Questi dati non si possono comprendere se non si guarda al sistema Paese nella sua interezza. Nel ventennio 2002-2021 l'Italia ha registrato un calo medio annuo dello 0,3% della produttività contro una media Ocse del +0,3 per cento. Che cosa significa? Se misuriamo la produttività come Pil per ora lavorata e, considerando che nel periodo il tasso di disoccupazione è rimasto invariate e così pure quello di occupazione, questo vuol dire che si è puntato alla salvaguardia degli occupati senza che questi tuttavia portassero reale valore aggiunto. Basta, infatti, guardare le dinamiche. Nel primo decennio di riferimento 2002-2011 la produttività è scesa dello 0,6% all'anno per effetto della crisi contro una media Ocse del +0,4%. Nel secondo decennio di riferimento (2012-2021) la produttività è rimasta a zero. Nel 2021 si è registrata una ripresa dopo l'anno del Covid (+0,8%), ma sempre lontana della media Ocse (+1,3%).
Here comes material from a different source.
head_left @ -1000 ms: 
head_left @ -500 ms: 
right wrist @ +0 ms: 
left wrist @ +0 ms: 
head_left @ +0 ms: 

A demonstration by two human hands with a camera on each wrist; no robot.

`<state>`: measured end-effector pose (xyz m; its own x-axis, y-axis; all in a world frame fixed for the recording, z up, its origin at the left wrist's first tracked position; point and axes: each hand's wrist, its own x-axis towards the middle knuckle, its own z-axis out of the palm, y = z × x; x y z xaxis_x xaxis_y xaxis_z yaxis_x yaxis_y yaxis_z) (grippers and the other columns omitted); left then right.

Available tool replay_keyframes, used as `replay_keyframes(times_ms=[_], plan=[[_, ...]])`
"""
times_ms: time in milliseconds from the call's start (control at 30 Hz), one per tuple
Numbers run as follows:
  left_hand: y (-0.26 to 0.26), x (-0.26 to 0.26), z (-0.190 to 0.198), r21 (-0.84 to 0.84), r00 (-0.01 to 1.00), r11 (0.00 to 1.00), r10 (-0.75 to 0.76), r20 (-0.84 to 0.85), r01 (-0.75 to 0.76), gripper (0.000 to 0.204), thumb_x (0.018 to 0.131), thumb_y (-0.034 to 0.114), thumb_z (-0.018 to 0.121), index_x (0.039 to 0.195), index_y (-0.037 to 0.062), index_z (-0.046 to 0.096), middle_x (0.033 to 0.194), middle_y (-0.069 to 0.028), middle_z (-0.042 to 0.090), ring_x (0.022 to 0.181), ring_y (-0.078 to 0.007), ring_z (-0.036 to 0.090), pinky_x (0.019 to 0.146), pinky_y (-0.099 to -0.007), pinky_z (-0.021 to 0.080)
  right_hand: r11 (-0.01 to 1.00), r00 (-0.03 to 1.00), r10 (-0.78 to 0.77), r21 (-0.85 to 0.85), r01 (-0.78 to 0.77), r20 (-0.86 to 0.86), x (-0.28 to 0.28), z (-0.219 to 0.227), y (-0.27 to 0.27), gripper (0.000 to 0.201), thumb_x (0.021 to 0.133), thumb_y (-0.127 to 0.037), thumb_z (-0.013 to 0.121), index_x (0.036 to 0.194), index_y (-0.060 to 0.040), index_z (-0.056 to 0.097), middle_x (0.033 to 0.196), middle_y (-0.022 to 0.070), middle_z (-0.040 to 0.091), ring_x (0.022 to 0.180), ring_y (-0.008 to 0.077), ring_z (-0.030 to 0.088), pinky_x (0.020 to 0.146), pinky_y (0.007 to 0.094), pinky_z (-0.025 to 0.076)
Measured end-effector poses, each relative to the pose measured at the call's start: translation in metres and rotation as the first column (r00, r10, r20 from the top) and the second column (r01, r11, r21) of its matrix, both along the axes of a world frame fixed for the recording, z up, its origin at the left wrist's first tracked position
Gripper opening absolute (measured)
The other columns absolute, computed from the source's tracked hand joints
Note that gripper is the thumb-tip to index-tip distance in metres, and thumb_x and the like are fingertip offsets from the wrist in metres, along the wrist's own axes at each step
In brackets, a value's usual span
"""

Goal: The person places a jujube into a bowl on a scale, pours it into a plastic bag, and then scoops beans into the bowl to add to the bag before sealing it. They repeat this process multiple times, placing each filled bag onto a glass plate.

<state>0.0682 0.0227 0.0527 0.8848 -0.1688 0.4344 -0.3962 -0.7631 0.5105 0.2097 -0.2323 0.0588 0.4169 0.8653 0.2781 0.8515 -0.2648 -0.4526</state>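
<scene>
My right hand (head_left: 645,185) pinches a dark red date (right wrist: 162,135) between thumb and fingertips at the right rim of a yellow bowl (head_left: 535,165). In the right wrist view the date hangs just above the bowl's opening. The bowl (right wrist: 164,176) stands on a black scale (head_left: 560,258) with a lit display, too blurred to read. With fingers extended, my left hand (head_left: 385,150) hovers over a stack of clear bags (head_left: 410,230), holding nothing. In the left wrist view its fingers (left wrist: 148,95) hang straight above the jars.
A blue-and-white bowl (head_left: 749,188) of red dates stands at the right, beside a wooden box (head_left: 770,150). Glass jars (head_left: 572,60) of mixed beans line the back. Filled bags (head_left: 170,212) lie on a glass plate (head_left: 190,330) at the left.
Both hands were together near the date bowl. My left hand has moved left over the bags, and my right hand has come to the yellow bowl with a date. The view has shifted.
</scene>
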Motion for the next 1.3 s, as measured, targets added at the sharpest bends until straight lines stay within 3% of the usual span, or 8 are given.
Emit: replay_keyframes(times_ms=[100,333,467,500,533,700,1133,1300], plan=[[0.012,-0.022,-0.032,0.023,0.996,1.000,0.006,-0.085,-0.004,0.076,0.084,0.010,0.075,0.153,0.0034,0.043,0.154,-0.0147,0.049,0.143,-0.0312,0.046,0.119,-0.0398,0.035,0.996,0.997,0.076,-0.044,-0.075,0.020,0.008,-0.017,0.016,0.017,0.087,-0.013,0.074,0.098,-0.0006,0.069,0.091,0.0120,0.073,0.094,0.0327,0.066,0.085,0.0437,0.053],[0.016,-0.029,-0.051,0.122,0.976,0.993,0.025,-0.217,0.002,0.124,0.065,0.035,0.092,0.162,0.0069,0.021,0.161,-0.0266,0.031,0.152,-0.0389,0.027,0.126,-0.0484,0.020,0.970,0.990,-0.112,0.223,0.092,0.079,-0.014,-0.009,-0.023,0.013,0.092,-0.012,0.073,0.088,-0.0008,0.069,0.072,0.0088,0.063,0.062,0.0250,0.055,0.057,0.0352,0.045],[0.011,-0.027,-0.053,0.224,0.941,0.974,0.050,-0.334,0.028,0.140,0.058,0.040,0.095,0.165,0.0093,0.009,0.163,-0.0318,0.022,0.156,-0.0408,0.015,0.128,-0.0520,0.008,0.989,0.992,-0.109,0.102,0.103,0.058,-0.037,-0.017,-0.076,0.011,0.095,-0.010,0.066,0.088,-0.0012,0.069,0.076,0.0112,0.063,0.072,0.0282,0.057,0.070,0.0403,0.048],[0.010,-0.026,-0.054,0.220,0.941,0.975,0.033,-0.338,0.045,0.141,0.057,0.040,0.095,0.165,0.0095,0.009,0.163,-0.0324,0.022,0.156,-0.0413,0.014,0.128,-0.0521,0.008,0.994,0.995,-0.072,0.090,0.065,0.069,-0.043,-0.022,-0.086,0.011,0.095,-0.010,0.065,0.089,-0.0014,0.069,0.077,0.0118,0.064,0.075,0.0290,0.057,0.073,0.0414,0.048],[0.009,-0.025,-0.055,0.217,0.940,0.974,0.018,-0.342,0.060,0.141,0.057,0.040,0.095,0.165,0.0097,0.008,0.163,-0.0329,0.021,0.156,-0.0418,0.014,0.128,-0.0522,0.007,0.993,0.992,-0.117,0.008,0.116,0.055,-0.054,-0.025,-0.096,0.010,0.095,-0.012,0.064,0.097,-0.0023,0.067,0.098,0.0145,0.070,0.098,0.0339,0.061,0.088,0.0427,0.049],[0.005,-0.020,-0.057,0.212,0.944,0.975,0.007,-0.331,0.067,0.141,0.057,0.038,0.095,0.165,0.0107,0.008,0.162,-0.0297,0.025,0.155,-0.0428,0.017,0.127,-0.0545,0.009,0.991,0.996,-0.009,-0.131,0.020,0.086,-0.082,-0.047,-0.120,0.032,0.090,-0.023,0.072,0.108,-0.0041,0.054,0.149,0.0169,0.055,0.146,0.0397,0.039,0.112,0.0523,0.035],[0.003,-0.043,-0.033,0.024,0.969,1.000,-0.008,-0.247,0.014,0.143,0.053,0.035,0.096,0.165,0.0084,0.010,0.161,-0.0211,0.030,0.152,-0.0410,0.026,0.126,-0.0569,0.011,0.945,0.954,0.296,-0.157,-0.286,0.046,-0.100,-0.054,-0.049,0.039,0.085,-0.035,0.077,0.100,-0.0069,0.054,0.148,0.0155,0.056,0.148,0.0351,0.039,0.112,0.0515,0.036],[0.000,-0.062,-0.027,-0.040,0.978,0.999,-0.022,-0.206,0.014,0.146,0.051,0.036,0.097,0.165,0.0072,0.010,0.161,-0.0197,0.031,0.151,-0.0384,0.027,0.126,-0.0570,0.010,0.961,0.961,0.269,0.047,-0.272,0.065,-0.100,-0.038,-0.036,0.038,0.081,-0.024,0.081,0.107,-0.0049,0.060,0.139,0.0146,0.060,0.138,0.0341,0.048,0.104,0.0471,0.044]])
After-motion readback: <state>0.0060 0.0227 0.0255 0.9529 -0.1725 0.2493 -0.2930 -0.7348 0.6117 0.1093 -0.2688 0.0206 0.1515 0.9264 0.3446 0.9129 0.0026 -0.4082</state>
Questo stato di cose comporta che i salari restino sostanzialmente bloccati in quanto il sistema produttivo nel suo complesso (cioè includendo anche il terziario) punta sulla quantità e non sulla qualità. L'Italia è il Paese europeo con il maggior numero di lavoratori che permangono nel proprio impiego per oltre 10 anni. Dunque poca qualità, poca mobilità, poco sviluppo.

Non si potrà cambiare tutto e subito ma proprio le riforme invocate da Sangalli avranno un ruolo decisivo.